** About this exercise **
Print all of the data exactly, with no line missing.

--- Data shown Enclosed Below ---

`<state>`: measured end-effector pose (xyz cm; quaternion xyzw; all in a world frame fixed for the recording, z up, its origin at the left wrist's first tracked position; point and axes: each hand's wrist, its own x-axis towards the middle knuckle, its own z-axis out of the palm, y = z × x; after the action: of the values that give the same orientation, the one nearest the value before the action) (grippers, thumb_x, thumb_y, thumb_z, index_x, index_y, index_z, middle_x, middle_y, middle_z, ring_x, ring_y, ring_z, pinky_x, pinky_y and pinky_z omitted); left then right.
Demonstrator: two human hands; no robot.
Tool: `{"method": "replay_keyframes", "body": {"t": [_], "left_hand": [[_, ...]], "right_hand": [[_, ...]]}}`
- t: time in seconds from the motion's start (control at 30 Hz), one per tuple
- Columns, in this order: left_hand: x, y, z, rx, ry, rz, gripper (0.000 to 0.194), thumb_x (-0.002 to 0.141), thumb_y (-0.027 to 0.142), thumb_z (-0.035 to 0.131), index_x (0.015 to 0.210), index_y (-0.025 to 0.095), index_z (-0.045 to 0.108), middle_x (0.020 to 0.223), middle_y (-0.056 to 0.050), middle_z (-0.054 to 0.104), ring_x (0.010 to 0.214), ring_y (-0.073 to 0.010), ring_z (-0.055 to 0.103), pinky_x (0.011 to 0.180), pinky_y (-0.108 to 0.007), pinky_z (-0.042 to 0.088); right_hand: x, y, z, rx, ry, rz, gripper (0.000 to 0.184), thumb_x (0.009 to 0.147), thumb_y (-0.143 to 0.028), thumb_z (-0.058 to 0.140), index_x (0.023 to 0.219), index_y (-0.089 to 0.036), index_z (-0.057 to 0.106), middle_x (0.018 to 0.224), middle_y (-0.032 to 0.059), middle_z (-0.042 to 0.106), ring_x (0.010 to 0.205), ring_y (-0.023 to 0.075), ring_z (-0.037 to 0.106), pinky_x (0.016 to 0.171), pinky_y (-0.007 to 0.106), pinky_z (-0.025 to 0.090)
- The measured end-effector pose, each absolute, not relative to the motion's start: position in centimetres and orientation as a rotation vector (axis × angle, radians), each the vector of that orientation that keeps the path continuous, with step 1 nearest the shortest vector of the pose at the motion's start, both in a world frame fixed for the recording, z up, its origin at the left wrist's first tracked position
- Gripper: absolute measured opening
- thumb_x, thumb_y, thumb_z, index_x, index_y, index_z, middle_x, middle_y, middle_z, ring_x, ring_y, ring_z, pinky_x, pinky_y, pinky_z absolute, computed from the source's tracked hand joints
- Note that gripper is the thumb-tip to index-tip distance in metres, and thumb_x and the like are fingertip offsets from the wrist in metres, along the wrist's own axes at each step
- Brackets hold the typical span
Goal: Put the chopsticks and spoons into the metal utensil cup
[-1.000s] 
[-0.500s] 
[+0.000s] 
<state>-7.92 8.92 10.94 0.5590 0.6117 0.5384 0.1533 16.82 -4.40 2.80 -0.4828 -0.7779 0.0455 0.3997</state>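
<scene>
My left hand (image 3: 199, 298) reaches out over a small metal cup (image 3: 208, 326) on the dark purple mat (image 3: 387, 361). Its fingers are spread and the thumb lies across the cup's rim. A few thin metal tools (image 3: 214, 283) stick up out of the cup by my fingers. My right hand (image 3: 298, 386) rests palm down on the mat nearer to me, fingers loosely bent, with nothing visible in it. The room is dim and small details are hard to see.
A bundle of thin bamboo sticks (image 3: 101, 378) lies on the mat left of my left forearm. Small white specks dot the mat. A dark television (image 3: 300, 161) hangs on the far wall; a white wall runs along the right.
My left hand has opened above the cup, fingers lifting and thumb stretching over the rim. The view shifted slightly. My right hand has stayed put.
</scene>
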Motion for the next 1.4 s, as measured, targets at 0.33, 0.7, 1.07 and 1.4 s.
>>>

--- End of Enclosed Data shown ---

** Task answer **
`<state>`: measured end-effector pose (xyz cm; quaternion xyzw; all in a world frame fixed for the recording, z up, its origin at the left wrist's first tracked position; point and axes: each hand's wrist, its own x-axis towards the middle knuckle, its own z-axis out of the palm, y = z × x; after the action: of the values that give the same orientation, the one nearest the value before the action) (grippers, thumb_x, thumb_y, thumb_z, index_x, index_y, index_z, middle_x, middle_y, middle_z, ring_x, ring_y, ring_z, pinky_x, pinky_y and pinky_z omitted); left then right.
Demonstrator: two human hands; no robot.
Tool: `{"method": "replay_keyframes", "body": {"t": [_], "left_hand": [[_, ...]], "right_hand": [[_, ...]]}}`
- t: time in seconds from the motion's start (control at 30 Hz), one per tuple
- Columns, in this order: left_hand: x, y, z, rx, ry, rz, gripper (0.000 to 0.194), thumb_x (-0.002 to 0.141), thumb_y (-0.027 to 0.142), thumb_z (-0.035 to 0.131), index_x (0.015 to 0.210), index_y (-0.025 to 0.095), index_z (-0.045 to 0.108), middle_x (0.020 to 0.223), middle_y (-0.056 to 0.050), middle_z (-0.054 to 0.104), ring_x (0.010 to 0.214), ring_y (-0.073 to 0.010), ring_z (-0.055 to 0.103), pinky_x (0.011 to 0.180), pinky_y (-0.108 to 0.007), pinky_z (-0.042 to 0.088); right_hand: x, y, z, rx, ry, rz, gripper (0.000 to 0.184), thumb_x (0.009 to 0.147), thumb_y (-0.143 to 0.028), thumb_z (-0.058 to 0.140), index_x (0.023 to 0.219), index_y (-0.089 to 0.036), index_z (-0.057 to 0.106), middle_x (0.018 to 0.224), middle_y (-0.032 to 0.059), middle_z (-0.042 to 0.106), ring_x (0.010 to 0.205), ring_y (-0.023 to 0.075), ring_z (-0.037 to 0.106), pinky_x (0.016 to 0.171), pinky_y (-0.007 to 0.106), pinky_z (-0.025 to 0.090)
- The measured end-effector pose, each absolute, not relative to the motion's start: position in centimetres and orientation as a rotation vector (axis × angle, radians), each the vector of that orientation that keeps the path continuous, with step 1 nearest the shortest vector of the pose at the motion's start, both in a world frame fixed for the recording, z up, its origin at the left wrist's first tracked position
- Gripper: absolute measured opening
- thumb_x, thumb_y, thumb_z, index_x, index_y, index_z, middle_x, middle_y, middle_z, ring_x, ring_y, ring_z, pinky_x, pinky_y, pinky_z absolute, computed from the source's tracked hand joints
- Note that gripper is the thumb-tip to index-tip distance in metres, and thumb_x and the like are fingertip offsets from the wrist in metres, along the wrist's own axes at each step
- Brackets hold the typical span
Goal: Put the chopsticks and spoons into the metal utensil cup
[-1.000s] 
[-0.500s] 
[+0.000s] 
<state>-7.92 8.92 10.94 0.5590 0.6117 0.5384 0.1533 16.82 -4.40 2.80 -0.4828 -0.7779 0.0455 0.3997</state>
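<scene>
My left hand (image 3: 199, 298) reaches out over a small metal cup (image 3: 208, 326) on the dark purple mat (image 3: 387, 361). Its fingers are spread and the thumb lies across the cup's rim. A few thin metal tools (image 3: 214, 283) stick up out of the cup by my fingers. My right hand (image 3: 298, 386) rests palm down on the mat nearer to me, fingers loosely bent, with nothing visible in it. The room is dim and small details are hard to see.
A bundle of thin bamboo sticks (image 3: 101, 378) lies on the mat left of my left forearm. Small white specks dot the mat. A dark television (image 3: 300, 161) hangs on the far wall; a white wall runs along the right.
My left hand has opened above the cup, fingers lifting and thumb stretching over the rim. The view shifted slightly. My right hand has stayed put.
</scene>
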Motion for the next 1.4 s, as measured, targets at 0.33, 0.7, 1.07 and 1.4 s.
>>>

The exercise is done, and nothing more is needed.